According to the court documents, there was a secret, members-only meeting at Northside with Buzza allowed to speak freely. The claim said he had been accused of pastoral abuse but characterized the situation as a consensual extramarital affair.
“Falkiner publicly praised Buzza for the courage of his ‘confession’ and told the congregation that he forgives Buzza, and so does Jesus,” the claim said.
Finally, A.B. sent a letter to Northside, again requesting an investigation and requesting the situation be cast not as an affair but as pastoral abuse.
A.B. alleges post-traumatic stress disorder, spiritual trauma, depression, thoughts of self-harm, anxiety, inability to enjoy sex, lack of trust, distorted thinking, low self-esteem and lack of confidence.
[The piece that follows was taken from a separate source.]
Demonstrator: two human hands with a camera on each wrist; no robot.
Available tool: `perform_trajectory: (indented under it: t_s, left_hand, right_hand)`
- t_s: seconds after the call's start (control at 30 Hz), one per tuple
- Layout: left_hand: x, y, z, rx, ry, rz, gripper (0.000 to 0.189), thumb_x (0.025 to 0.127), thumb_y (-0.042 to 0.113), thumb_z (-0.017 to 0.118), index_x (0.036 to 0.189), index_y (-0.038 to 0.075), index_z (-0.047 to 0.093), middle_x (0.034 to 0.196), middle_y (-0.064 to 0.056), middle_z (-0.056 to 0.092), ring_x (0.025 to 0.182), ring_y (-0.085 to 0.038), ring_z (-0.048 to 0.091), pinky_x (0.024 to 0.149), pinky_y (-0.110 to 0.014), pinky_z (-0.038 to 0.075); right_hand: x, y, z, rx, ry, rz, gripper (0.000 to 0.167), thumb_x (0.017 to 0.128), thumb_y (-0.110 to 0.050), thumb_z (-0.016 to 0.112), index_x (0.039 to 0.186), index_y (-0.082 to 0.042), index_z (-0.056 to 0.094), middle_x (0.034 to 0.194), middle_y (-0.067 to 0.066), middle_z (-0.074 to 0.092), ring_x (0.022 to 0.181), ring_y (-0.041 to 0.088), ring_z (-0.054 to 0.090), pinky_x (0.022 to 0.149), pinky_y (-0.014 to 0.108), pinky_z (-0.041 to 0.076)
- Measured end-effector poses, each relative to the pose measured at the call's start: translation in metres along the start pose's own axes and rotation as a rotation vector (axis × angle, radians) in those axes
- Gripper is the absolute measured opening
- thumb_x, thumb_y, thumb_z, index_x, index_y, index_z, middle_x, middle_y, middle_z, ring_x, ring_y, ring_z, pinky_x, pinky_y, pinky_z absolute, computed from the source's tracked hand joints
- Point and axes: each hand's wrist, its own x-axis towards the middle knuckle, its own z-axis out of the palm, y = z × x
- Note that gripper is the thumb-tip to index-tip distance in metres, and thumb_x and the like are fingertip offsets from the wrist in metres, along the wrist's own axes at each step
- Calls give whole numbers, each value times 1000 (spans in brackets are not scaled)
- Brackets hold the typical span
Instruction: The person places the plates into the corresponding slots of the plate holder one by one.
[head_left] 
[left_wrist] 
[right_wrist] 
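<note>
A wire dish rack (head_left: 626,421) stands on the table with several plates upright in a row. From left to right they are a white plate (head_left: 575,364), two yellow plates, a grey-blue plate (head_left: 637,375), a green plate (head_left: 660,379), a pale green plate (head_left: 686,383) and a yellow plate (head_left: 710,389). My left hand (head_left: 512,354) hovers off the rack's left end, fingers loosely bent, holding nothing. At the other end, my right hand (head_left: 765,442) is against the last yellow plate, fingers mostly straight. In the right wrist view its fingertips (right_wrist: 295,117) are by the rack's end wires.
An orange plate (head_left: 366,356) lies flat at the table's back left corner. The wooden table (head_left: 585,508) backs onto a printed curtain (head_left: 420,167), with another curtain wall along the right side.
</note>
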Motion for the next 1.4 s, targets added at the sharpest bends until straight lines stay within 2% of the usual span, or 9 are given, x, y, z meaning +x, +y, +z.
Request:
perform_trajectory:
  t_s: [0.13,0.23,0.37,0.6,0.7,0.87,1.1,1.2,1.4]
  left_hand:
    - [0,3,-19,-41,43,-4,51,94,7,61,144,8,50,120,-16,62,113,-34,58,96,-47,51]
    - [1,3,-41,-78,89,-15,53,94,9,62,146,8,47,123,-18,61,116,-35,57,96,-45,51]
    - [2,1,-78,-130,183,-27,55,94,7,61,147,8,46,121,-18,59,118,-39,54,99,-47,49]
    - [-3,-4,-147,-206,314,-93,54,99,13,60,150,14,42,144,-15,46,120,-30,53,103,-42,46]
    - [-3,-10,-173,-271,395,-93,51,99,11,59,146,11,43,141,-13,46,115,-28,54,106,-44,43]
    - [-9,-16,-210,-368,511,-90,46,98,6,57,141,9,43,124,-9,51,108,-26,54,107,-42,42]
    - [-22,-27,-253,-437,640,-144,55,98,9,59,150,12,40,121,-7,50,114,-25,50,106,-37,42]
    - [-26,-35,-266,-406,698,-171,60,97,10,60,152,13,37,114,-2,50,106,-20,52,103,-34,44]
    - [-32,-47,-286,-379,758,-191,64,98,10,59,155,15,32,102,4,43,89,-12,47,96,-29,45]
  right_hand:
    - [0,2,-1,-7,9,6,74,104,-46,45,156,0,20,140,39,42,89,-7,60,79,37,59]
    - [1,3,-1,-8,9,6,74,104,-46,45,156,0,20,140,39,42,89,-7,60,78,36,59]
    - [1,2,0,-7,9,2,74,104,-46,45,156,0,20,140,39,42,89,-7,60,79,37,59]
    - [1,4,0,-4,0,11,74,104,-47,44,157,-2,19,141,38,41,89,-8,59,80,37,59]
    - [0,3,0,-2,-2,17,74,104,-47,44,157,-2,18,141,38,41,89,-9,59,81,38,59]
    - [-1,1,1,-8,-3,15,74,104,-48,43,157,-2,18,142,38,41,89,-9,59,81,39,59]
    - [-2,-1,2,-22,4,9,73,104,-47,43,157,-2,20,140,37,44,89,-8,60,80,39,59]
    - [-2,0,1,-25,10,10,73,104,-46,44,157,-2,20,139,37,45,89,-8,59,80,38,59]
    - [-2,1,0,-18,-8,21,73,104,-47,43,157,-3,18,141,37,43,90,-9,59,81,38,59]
She claims the church was negligent in protecting her from Buzza. She is seeking aggravated, punitive and special damages.
Northside senior pastor Joel Conti told Glacier Media that the national church handles “all legal issues and concerns related to local churches.”
Falkiner said he learned of the suit on Oct. 18
“Since the matter has been brought before the courts it would be inappropriate for me to comment at this time,” he said.
Buzza has not responded to a request for comment.
None of the allegations have been proven in court.